Tuesday, August 9, 2011
Tuesday, August 09, 2011 4 comments
The world markets went on a wild rollercoaster ride in the past 24 hours with some markets in Asia down more than 10% before “rebounding” to only 4 to 6% down. That’s just for the day, overall they are down 20%, mostly on inflation jitters in China. As the day progressed the European markets had a similar but less extreme theme park experience but finished up a couple of percent. US markets opened in positive territory with the Dow starting out up 200 points but fell through the floor losing 400 points on the Federal Reserve’s announcement that they will not be doing a QE3 anytime soon. Further reading of the Fed’s arcane language apparently soothed investors with the Dow closing up more than 420 points to the good, all in the last half hour.
It’s not time to breath a sign of relief about that retirement nest egg, as the Fed didn‘t say anything positive beyond predicting the economy will grow, but very slowly, because it‘s worse than we thought it was. Which is like saying the sharks aren’t circling as fast but there are more of them. The Fed board only agreed by 7-3 vote to keep interest rates down for the next two years and then only if the economy remains bad. This means “if” the economy starts to pickup they will raise interest rates and tank it all over again which we already knew but the markets seemed like it.
The three dissenting votes are a big deal, normally all Fed decisions are announced as being unanimous. The dissenters are certain that there will be runaway inflation which rules out any stimulus from the Fed. Economists are pushing for another 2 trillion in QE3 which they estimate would be the same as the government spending between 500 and 800 billion. This would in theory get the total stimulus up close to what it should have been originally.
Fiscal policy is a terrible way to try to fix an economy but it’s the only tool out of reach of the Republicans but it seems that they hold enough sway on the Fed board to keep even that from happening. Without further money printing by the Fed there is no chance of significant inflation and we are likely to fall into a deflationary spiral instead, as one does when in a major Depression. The market is betting that continued loans from the Fed at zero interest will overcome all that.
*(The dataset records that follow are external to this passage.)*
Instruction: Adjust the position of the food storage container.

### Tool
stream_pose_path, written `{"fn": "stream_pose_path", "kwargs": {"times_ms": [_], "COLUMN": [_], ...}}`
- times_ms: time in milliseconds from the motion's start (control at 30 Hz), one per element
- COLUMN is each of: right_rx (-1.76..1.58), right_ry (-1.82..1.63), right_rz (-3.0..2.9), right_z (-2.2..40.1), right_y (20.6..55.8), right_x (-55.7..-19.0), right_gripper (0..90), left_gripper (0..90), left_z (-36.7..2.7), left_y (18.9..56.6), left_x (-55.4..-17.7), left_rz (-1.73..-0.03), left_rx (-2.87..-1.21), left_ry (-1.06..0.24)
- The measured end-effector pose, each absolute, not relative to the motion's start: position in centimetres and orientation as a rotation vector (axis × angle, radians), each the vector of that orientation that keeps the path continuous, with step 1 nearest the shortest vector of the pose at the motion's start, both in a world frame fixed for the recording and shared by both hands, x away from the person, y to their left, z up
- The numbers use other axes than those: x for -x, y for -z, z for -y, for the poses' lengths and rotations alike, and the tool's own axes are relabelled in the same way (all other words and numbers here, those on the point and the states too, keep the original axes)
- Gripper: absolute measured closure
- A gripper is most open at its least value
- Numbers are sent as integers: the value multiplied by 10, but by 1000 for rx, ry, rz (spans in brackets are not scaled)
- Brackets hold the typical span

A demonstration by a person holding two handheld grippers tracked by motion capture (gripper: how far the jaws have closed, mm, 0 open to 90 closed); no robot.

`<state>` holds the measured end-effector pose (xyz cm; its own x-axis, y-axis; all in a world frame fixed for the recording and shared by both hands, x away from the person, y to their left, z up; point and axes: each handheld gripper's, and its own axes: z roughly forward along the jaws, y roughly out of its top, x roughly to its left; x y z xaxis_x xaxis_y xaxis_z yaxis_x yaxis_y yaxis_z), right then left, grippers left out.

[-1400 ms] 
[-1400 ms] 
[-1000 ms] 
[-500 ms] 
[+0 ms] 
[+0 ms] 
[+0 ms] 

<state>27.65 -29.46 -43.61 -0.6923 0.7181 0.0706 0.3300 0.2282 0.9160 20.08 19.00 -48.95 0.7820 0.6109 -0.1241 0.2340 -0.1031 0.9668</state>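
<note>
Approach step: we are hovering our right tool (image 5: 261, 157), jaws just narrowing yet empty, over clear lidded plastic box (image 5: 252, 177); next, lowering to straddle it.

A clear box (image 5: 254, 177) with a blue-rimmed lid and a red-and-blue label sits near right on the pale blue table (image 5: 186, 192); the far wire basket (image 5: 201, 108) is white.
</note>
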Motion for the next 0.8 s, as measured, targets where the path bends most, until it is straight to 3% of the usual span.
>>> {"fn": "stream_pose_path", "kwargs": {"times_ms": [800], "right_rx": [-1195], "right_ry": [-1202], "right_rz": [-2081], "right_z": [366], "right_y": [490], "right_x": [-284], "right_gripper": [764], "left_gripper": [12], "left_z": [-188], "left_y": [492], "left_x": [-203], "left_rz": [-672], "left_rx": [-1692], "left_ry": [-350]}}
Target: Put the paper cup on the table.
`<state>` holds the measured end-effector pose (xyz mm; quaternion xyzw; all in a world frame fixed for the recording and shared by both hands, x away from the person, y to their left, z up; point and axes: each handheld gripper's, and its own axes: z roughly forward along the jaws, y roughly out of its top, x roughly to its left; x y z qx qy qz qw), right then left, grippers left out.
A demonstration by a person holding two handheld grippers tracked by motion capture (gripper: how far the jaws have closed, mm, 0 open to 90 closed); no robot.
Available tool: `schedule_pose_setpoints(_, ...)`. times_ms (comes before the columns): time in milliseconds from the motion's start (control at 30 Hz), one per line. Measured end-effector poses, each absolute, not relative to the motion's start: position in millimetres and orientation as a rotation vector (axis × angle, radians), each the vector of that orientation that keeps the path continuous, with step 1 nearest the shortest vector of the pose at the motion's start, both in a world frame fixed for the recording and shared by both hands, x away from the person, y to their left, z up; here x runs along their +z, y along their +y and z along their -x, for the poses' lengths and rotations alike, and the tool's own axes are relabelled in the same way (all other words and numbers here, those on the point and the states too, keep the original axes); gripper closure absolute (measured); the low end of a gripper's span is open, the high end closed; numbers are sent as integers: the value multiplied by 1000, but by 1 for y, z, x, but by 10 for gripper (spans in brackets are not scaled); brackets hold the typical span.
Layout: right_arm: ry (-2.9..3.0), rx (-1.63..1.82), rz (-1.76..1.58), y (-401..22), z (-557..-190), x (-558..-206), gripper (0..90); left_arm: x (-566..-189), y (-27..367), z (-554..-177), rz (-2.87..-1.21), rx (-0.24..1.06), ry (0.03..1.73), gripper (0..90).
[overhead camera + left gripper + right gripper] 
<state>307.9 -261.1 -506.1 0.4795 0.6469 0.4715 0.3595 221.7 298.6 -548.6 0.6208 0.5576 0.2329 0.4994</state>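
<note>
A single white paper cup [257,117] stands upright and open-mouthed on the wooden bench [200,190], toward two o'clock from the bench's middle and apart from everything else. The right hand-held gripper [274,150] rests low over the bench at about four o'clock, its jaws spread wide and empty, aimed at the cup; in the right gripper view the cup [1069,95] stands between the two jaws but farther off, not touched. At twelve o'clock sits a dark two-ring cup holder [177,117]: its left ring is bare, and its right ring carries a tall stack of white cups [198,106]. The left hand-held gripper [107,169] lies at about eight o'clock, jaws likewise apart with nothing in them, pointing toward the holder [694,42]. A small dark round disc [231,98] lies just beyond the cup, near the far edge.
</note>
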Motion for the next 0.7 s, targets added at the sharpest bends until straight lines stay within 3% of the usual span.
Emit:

Gold continued to climb hitting $1780/oz driven by high demand in Europe where 950,000 ounces were traded on exchanges Monday (that’s on paper) and the dealers claim that the sales of physical gold bars and coins are at record highs. We are still well short of the record price of $850/oz set in 1980 when adjusted for inflation to around $2500/oz. Before you start thinking this is a good time to buy, keep in mind that gold fell to roughly an eighth or less of that high (depending on how you factor inflation into it) before the big run up in the last few years. The only way gold is a good buy is if you are certain that the USD will become worthless but with the bond vigilantes from Wall Street taking down the Euro that is becoming increasingly unlikely. You have to use something for trade, deer hides or sea shells, something, so the USD wins by default, at least for now, but going back to barter isn‘t that farfetched.
In the first test of the US credit since the downgrade, the Treasury auction had winning bids pay only 0.5% interest on $32 billion in 3 year notes. Brokers bid to buy three times the amount that was offered and this is unusually high demand.
That’s not to say we are out of the woods or anything like that. We could drift along in this state for years like the sick old lady in the upstairs flat spending her days in a wheel chair. Some days are better than others, until some tea bagger comes to visit and pushes her down the stairs. (google Richard Whitmark as Tommy Udo, he won an Oscar) In short we are at the mercy of any sociopath who comes along and there is no shortage of them on the right.
I’m getting comments from people that seem to be saying that since “safe” investments like T-bills pay next to nothing that they need to go into something with more risk. If anybody listened when I said get out of the stock market and into “safe” bond funds then they have made money as bonds have gone up and stocks have tanked. With commodities falling, just being in “cash” will likely “make” money. But no, I don’t offer any advice for market timing except to buy low and nothing is low right now, except our prospects.